What this task involves: Look in the material below for the line with "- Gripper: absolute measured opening" and the line with "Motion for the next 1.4", then set down exactly those two lines and all lines between, nothing more.

Exercise material:
• • • • • • •
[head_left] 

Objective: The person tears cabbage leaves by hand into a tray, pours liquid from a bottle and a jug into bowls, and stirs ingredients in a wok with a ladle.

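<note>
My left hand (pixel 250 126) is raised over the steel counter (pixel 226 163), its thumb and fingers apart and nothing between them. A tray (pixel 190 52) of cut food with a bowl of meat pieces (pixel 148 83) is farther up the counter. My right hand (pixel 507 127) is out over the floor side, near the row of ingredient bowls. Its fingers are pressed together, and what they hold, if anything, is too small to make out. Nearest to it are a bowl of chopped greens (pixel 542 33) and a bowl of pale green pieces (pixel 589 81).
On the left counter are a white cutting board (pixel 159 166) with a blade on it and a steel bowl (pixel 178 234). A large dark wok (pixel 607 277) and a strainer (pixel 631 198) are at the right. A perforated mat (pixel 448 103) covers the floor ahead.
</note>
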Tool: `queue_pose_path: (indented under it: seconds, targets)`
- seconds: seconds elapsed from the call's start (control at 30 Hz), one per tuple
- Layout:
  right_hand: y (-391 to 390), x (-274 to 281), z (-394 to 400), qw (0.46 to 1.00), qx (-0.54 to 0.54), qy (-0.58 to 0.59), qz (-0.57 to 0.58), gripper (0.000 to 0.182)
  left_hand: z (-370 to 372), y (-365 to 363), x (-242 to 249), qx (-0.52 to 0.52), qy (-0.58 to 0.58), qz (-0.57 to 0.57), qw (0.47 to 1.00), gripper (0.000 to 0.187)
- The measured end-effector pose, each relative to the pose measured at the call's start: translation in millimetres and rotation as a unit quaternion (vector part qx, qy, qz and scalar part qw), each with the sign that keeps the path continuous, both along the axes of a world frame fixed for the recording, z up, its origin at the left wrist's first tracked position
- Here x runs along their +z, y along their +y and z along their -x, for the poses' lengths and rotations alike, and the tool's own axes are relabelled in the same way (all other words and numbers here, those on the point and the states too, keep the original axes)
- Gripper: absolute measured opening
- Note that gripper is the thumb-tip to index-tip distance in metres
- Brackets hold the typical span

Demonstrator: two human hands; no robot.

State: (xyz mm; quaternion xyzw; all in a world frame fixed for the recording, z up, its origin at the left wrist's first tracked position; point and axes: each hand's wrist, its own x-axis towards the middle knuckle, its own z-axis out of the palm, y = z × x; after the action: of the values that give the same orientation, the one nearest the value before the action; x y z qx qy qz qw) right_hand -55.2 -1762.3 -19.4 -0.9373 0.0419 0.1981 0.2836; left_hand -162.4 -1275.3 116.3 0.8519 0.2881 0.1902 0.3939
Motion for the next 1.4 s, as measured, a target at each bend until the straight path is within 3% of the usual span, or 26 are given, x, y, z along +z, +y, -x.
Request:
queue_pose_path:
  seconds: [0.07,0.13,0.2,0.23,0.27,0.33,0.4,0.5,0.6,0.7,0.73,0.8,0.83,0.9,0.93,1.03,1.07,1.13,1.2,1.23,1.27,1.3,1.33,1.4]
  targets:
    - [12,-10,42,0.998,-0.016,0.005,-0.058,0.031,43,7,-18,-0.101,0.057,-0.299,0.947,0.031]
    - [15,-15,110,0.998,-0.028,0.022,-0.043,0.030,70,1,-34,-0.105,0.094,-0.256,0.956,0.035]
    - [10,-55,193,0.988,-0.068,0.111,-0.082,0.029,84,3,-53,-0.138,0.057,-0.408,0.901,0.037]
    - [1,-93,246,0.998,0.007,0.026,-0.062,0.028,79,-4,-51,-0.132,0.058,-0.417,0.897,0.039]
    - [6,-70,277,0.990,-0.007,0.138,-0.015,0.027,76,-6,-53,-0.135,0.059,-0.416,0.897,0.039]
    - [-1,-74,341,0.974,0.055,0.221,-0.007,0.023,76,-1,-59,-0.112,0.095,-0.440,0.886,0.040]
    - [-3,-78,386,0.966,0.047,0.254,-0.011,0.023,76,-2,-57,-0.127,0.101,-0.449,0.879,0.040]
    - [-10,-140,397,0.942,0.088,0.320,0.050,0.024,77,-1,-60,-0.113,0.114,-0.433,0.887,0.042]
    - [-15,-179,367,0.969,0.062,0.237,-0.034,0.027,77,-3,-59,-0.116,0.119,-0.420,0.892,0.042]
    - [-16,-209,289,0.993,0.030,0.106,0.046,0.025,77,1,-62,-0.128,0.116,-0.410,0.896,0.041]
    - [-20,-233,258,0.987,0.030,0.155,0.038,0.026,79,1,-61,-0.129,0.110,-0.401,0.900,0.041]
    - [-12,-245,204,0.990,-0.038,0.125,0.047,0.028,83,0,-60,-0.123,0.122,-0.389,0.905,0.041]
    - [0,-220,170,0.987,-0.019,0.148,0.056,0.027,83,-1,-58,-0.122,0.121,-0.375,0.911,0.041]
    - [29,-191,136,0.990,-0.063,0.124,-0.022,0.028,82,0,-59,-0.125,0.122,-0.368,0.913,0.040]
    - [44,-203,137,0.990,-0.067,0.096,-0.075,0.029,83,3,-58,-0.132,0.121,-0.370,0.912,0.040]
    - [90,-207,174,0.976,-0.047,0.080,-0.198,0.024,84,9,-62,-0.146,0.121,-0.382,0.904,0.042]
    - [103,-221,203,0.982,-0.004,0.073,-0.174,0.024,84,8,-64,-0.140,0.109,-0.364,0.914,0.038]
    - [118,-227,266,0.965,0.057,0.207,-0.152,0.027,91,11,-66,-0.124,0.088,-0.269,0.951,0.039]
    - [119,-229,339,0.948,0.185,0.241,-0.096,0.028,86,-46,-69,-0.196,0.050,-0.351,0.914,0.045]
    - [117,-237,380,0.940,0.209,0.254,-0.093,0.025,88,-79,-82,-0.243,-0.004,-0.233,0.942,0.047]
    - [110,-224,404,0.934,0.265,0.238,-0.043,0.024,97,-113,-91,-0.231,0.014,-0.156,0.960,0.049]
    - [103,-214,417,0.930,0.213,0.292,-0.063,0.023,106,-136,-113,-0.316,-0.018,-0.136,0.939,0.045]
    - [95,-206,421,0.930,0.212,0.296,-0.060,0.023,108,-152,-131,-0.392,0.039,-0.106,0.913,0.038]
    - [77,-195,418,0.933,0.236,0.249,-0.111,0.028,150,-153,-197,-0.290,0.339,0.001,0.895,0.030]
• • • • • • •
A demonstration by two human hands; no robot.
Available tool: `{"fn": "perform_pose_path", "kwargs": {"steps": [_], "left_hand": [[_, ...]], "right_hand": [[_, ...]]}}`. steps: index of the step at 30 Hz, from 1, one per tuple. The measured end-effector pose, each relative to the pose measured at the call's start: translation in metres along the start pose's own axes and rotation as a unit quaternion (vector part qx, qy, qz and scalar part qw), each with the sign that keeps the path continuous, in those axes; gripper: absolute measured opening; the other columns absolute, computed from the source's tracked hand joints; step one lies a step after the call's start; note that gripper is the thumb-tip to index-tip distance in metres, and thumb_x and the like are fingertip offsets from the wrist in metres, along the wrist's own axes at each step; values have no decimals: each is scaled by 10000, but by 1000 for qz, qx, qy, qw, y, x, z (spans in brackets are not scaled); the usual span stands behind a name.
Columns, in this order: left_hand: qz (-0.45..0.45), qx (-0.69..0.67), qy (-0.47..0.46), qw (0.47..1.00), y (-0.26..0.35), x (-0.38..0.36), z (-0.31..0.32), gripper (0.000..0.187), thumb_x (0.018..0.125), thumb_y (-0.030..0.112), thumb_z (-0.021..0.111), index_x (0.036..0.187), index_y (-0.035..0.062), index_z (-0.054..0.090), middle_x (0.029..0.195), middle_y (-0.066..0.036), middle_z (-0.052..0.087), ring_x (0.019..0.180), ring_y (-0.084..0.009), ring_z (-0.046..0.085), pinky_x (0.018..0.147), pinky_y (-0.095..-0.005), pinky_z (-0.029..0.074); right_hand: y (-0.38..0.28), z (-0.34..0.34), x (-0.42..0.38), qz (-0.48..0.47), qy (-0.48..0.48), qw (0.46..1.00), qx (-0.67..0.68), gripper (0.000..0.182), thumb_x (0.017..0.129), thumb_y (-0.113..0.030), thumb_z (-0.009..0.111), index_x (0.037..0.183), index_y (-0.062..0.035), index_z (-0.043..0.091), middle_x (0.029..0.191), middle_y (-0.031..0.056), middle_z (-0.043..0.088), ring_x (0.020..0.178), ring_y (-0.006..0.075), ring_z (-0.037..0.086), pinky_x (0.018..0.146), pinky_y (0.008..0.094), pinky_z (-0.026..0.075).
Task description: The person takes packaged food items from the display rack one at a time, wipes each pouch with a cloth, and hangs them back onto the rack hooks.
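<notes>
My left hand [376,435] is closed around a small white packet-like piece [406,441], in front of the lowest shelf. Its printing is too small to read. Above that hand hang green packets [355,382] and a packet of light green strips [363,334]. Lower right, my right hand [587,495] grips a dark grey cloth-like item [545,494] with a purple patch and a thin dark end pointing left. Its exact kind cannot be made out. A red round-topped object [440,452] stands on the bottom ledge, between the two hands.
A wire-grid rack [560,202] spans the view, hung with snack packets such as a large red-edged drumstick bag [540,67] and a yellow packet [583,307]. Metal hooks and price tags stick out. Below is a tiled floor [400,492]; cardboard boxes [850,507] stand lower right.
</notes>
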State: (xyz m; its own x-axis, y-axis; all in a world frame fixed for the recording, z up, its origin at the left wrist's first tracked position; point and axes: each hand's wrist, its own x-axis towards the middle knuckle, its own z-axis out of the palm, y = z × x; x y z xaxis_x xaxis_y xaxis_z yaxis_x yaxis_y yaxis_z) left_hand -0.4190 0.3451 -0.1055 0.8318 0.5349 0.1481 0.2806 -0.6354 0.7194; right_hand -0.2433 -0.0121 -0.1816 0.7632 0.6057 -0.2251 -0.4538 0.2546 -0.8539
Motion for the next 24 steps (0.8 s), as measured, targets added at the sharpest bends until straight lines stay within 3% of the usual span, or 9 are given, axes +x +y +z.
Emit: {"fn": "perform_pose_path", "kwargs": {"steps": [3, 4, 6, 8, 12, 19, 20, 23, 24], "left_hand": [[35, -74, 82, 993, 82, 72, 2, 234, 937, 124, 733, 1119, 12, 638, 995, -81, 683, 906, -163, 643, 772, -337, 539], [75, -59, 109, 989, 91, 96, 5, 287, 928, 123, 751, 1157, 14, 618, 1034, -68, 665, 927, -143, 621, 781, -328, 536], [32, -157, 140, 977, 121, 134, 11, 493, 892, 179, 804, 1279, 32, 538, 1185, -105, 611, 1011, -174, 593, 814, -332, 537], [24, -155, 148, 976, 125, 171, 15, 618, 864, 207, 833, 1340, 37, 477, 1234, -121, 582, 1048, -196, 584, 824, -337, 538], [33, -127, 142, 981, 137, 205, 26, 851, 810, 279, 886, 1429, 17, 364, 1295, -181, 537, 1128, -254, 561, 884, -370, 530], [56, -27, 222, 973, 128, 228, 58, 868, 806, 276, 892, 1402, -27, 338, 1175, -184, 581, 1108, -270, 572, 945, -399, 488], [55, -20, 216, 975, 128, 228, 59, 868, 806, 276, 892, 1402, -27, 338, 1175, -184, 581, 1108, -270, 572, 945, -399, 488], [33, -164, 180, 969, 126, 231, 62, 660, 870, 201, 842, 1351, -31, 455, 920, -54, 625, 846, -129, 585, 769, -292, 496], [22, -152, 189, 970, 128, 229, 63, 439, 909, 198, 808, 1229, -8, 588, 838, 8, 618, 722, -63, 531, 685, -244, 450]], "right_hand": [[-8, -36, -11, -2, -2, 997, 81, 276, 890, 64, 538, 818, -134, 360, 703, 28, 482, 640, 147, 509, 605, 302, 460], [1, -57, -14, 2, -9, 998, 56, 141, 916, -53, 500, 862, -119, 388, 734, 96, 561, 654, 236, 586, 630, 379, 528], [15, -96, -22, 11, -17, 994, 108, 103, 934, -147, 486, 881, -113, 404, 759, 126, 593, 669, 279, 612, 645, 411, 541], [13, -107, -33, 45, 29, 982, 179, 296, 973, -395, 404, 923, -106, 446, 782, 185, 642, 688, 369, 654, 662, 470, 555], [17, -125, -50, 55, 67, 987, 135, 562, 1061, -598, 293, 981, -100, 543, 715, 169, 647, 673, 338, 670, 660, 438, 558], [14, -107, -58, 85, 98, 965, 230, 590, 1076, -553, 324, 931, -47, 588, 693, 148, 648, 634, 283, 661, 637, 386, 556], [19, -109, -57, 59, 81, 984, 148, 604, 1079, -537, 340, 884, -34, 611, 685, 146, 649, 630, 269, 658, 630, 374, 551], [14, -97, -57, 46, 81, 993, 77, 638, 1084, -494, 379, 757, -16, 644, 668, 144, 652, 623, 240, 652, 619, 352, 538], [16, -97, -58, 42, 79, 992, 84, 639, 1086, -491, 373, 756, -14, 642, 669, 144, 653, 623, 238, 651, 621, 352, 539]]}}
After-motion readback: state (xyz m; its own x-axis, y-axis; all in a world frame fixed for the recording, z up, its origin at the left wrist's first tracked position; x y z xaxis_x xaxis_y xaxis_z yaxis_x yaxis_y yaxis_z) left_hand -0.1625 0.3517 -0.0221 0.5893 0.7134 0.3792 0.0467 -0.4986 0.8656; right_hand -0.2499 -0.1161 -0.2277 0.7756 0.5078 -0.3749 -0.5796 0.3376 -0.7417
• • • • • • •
Result for this exercise:
- Gripper: absolute measured opening
- Note that gripper is the thumb-tip to index-tip distance in metres
- Brackets hold the typical span

Demonstrator: two human hands; no robot.

State: (xyz mm; quaternion xyzw; all in a world frame fixed for the recording, z up, its origin at the left wrist's first tracked position; point and axes: each hand's wrist, its own x-axis towards the middle knuckle, its own z-axis out of the palm, y = z × x; after the action: of the values that give the same orientation, the one nearest the value before the action; x y z qx qy qz qw) right_hand -55.2 -1762.3 -19.4 -0.9373 0.0419 0.1981 0.2836; left_hand -162.4 -1275.3 116.3 0.8519 0.2881 0.1902 0.3939
Motion for the next 1.4 s, as measured, a target at each bend until the straight path is within 3% of the usual span, or 26 are given, x, y, z along +z, +y, -x.

No further output is required.